**Your instructions:**
The printed result should hold only the lines from the opening of the data through the line bearing "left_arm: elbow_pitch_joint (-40", exactly as given and without pictures.

---

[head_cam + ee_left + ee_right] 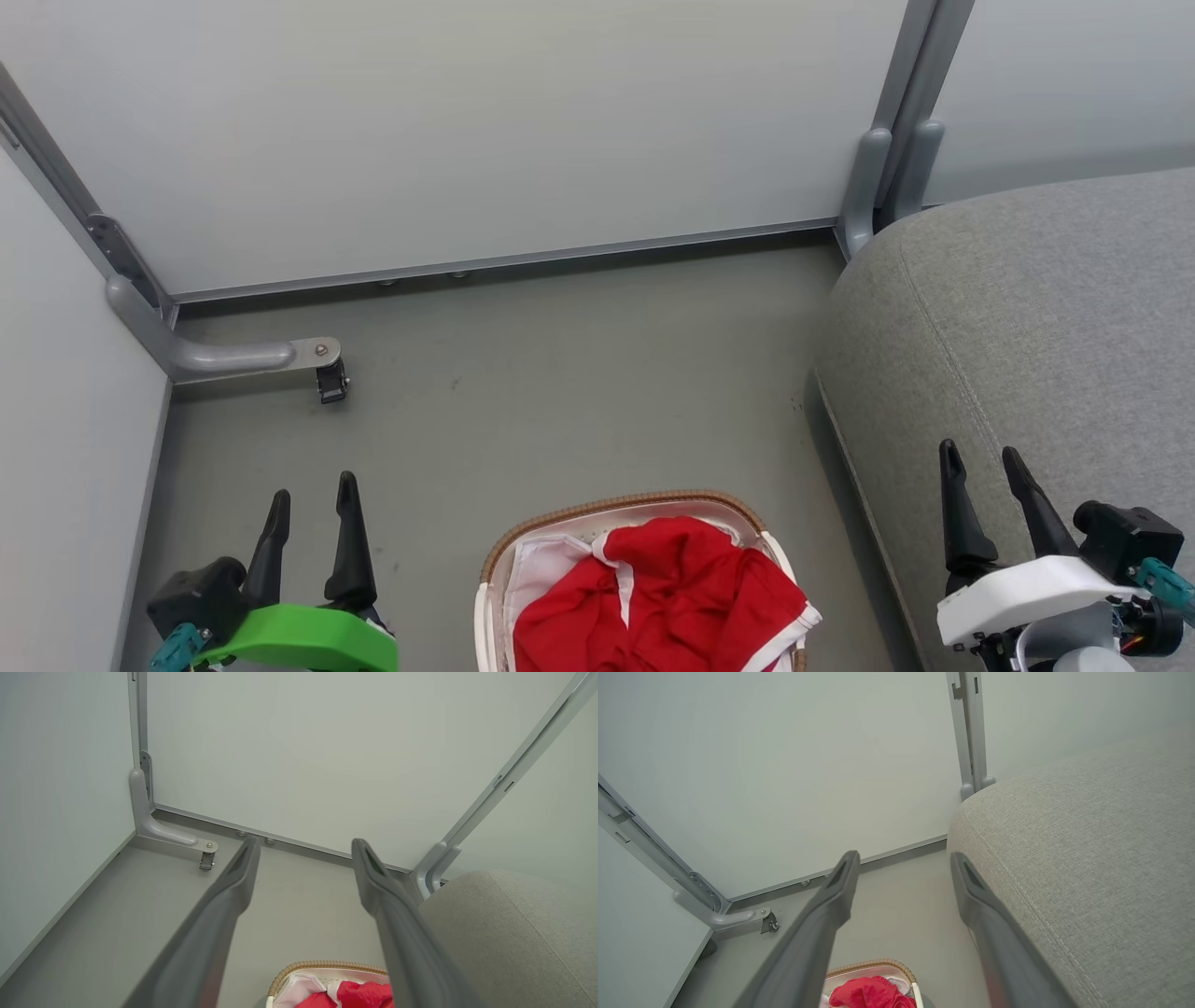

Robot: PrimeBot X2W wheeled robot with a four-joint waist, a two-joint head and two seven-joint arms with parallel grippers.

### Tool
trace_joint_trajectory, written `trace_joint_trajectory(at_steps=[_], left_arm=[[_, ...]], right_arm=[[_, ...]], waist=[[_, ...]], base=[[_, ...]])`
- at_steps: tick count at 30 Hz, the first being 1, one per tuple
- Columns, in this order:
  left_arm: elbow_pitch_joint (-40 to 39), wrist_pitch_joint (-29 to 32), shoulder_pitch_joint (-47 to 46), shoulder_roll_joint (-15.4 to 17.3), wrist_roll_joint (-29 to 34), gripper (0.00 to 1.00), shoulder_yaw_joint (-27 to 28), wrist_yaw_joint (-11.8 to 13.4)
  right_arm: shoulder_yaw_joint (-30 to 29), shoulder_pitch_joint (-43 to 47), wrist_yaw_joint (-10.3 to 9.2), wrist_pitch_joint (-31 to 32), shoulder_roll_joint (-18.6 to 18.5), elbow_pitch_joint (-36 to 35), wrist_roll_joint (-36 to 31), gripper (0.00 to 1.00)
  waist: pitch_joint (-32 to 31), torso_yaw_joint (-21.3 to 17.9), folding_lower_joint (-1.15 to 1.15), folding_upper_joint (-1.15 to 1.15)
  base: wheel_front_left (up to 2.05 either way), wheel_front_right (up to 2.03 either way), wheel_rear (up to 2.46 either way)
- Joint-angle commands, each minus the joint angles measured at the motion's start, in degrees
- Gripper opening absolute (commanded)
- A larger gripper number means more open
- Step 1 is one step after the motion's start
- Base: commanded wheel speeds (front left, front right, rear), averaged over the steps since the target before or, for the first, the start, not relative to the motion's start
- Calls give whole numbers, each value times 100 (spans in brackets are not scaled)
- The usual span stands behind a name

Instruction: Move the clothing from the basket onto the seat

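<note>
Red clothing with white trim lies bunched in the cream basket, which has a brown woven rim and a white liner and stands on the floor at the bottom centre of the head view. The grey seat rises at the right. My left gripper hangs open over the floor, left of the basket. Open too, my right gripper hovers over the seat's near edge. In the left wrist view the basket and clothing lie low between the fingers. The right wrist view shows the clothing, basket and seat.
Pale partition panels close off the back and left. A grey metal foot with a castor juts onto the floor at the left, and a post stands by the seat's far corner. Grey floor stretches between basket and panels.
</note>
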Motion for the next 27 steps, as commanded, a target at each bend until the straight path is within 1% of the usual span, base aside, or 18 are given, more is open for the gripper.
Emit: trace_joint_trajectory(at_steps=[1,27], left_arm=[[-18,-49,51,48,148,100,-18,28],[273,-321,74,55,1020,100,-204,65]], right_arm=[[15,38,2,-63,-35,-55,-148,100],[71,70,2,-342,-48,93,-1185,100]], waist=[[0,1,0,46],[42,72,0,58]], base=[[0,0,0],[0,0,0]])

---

**Exercise solution:**
[head_cam + ee_left + ee_right] 

Robot: PrimeBot X2W wheeled robot with a four-joint waist, a two-joint head and two seven-joint arms with parallel grippers.

### Tool
trace_joint_trajectory, written `trace_joint_trajectory(at_steps=[_], left_arm=[[_, ...]], right_arm=[[_, ...]], waist=[[_, ...]], base=[[_, ...]])`
- at_steps: tick count at 30 Hz, the first being 1, one per tuple
- Columns, in this order:
  left_arm: elbow_pitch_joint (-40 to 39), wrist_pitch_joint (-29 to 32), shoulder_pitch_joint (-47 to 46), shoulder_roll_joint (-15.4 to 17.3), wrist_roll_joint (-29 to 34), gripper (0.00 to 1.00), shoulder_yaw_joint (-27 to 28), wrist_yaw_joint (-11.8 to 13.4)

No further output is needed for the exercise.